Does Tinta Negra get unfairly treated?
Monday 19 October
Fortified wine Madeira is generally categorised by its four noble grape varieties Sercial, Verdelho, Bual and Malvasia. However, 85% of all plantings on the island of Madeira are Tinta Negra Mole. The variety is usually seen as inferior and makes wines that are not destined for the fine wine shelves.
At the annual Madeira tasting, I spoke to Danny Cameron of specialist importer Raymond Reynolds and there seems to be an argument that Tinta Negra has not been allowed to show its potential.
Cameron said, “Tinta Negra is automatically seen as inferior so it’s damned before it’s started - overheated and caramelized. A lot are rubbish but some aren’t.”
Of course, he has a vested interest in Tinta Negra as he imports Barbeito’s Single Harvest 1997, which is made from…Tinta Negra. Unlike others who treat the variety as a second-class citizen from the outset, 50% is green harvested in an attempt to ripen and concentrate the remaining bunches.
After fortification all Madeira is subject to one of two processes, which heats the wine and make it virtually indestructible. Most use the estufagem for their Tinta Negra – the wine is placed in stainless steel vats and heated by a hot coil to 45-50 degrees C for a period of at least three months.

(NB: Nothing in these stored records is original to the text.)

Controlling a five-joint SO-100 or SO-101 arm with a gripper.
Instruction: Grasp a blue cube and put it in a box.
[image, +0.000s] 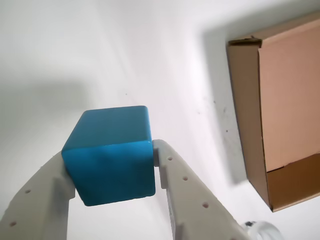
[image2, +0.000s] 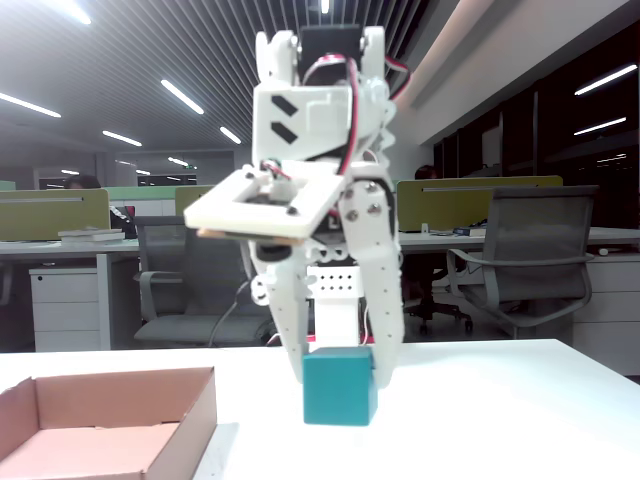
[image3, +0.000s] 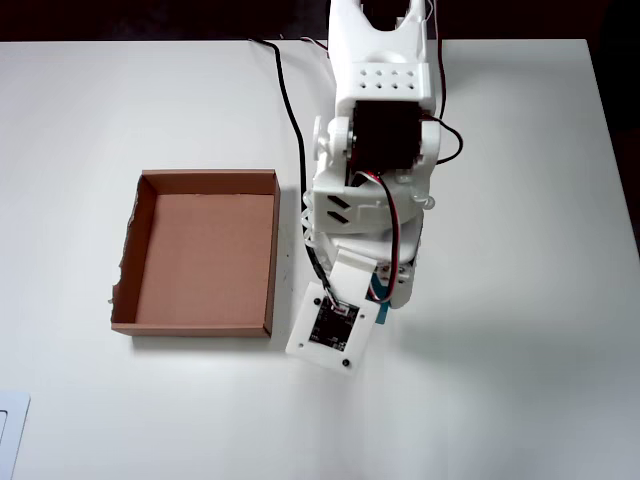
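Note:
The blue cube (image: 110, 155) sits between my gripper's (image: 110, 154) two white fingers, which press on its left and right faces. In the fixed view the gripper (image2: 340, 378) points straight down, shut on the cube (image2: 340, 387), which is at or just above the white tabletop; I cannot tell which. The box (image2: 195, 420) is an open cardboard tray to the cube's left in that view, apart from it. It is at the right in the wrist view (image: 247, 115). In the overhead view the box (image3: 205, 255) lies left of the arm, and the arm hides the cube.
A black cable (image3: 290, 120) runs along the white table (image3: 520, 300) beside the arm's base. A white flat object (image3: 10, 430) lies at the table's lower left corner in the overhead view. Office desks and chairs stand far behind the table.

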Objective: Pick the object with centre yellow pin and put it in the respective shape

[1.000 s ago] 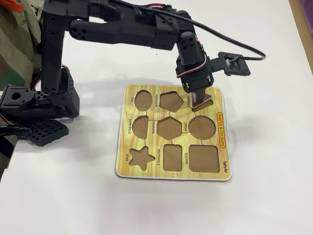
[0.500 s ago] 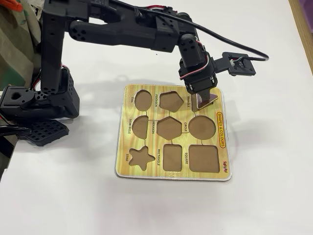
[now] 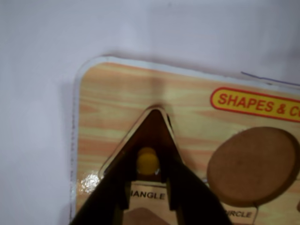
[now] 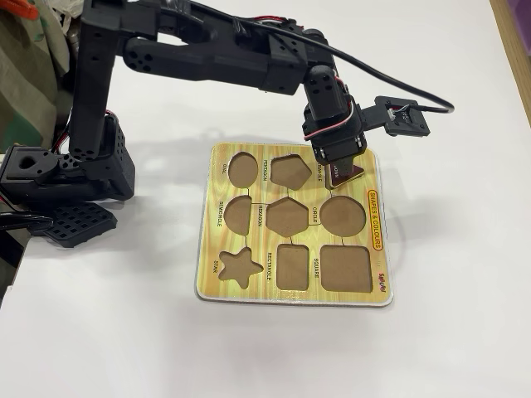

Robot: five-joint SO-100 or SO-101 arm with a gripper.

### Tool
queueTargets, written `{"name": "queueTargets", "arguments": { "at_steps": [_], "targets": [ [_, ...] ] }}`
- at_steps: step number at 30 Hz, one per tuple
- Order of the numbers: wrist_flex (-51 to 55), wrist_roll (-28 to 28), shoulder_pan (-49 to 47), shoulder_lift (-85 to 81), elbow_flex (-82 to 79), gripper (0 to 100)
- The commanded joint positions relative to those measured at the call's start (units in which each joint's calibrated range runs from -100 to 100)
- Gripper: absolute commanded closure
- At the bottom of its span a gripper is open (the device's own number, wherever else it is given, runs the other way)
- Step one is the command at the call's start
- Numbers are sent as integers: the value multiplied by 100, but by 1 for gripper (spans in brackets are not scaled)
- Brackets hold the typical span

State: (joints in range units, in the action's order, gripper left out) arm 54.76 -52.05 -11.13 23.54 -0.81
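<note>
**While the Claw Holds the Yellow Pin**

While the claw (image 3: 148,187) pinches the yellow pin (image 3: 147,161) between its two dark fingers, the brown triangle piece (image 3: 152,133) sits in or just over the triangle hole, at the lower middle of the wrist view. I cannot tell if it lies flat yet. In the fixed view, the piece (image 4: 342,172) looks a little tipped, near the top right of the puzzle board (image 4: 249,294).

If the corners do not line up, I think the piece could catch on the edge and stay tilted. Letting go too soon might make it pop out. A hard push could slide the whole board, because nothing seems to hold it down.

All the other holes look empty. The counter (image 4: 465,332) is plain white and smooth. A black cable (image 4: 390,76) hangs over it at the upper right.
</note>
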Motion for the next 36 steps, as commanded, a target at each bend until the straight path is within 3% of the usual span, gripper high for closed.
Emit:
{"name": "queueTargets", "arguments": {
  "at_steps": [1,17,21,25,36],
  "targets": [
    [21,12,39,-61,216,96],
    [21,-56,88,-111,-198,95],
    [21,-51,185,-312,-315,88],
    [13,-56,273,-655,-665,83],
    [-65,-61,351,-2605,-1781,84]
  ]
}}
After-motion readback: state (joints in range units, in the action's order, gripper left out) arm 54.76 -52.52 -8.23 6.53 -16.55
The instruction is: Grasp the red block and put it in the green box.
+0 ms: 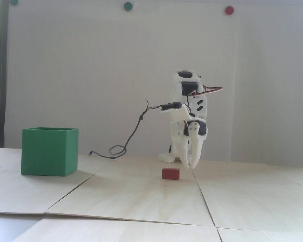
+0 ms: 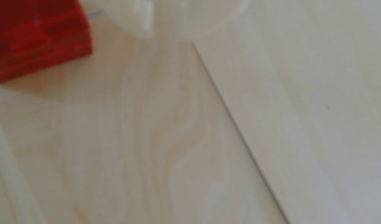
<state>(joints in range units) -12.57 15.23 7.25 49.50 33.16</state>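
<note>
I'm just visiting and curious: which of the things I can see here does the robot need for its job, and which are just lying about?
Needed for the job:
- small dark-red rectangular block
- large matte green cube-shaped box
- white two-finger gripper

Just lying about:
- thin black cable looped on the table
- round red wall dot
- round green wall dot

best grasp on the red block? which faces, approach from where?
Come from above and pinch across the short width, on the two long side faces. The red block lies flat on the table, longer than tall, clear all round. The gripper hangs just right of it in the fixed view, tips nearly together, so open first.
</note>
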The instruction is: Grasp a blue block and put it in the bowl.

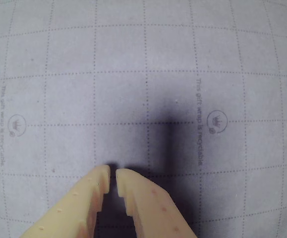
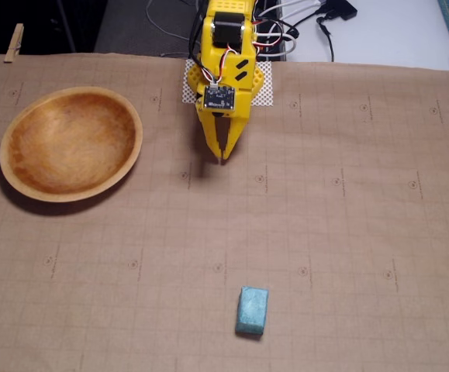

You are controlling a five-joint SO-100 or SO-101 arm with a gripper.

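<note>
Gripper (image 2: 222,157) empty, fingers nearly pressed together with only a slit between the tips, hanging over bare gridded paper (image 2: 364,232) near the arm's base. Bowl (image 2: 22,186) sits empty at the left of the fixed view. Blue block (image 2: 252,311) lies on the paper near the bottom edge, well apart from both. Judgement: nothing done yet; reach, grasp, carry and drop all remain.

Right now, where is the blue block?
In the fixed view the blue block lies on the paper near the bottom edge, right of centre, well below the gripper and far from the bowl.
</note>
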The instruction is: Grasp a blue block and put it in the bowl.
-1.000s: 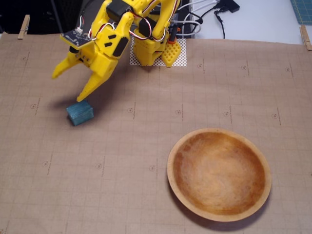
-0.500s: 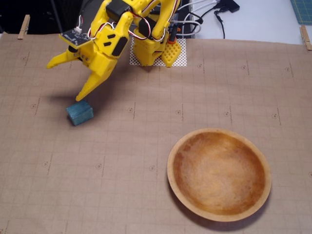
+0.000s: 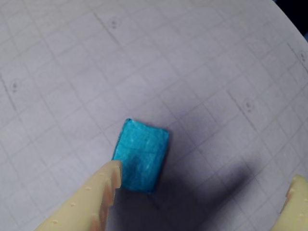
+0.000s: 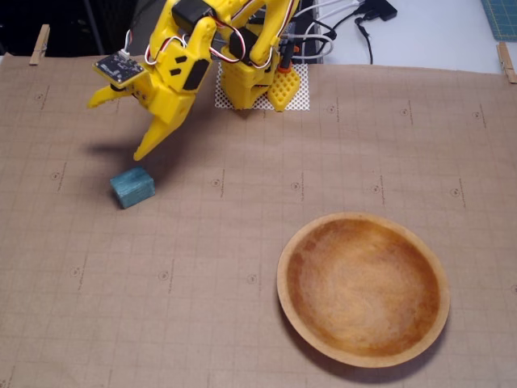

Barbeito don’t use this for their Tinta Negra. They use the traditional and more expensive method - the Canteiro. Wines aged in Canteiro are put in casks, usually in the top floors of wine cellars where the temperature is higher, for two years. It is oxidatively aged in cask, making the wine develop a distinctive nutty rancio character. Over time the wines are moved to lower levels in the cellar where the temperature is lower until it is ready to be bottled.
The Tinta Negra was pretty good although I feel it lacked a bit of intensity compared to Barbeito’s other wines (which were all really elegant and refined – definitely the most consistently good producer on the island, in my opinion).
Baboons hit South African vineyards
Thursday 15 October
Most wine producing countries have pest problems – from spider mites to rabbits. But South Africa tops them all with baboons causing real issues for grape growers.
Now I’d never heard of this until yesterday but I think baboons are pretty cool (incidentally, why are their bottoms so red?) and don’t get much coverage in the wine press, and I couldn’t resist writing about them.
Baboons have been a real problem at Klein Constantia winery for some time. They eat the grapes and can often rip off the cane that’s going to provide next year’s fruit while they’re pulling bunches off.
There are now several kilometres of electric fencing around the 146-hectare property to protect the vines from the baboons. Adam Mason, winemaker at Klein Constantia says, “It’s expensive but the baboons are quite destructive and they are becoming less and less frightened of people.”
At Groot Constantia beaters are employed to scare the baboons away but as the baboons get braver and braver, you wonder how long that will continue.
Anyone got any other strange vineyard pest stories? Baboons would be hard to beat surely?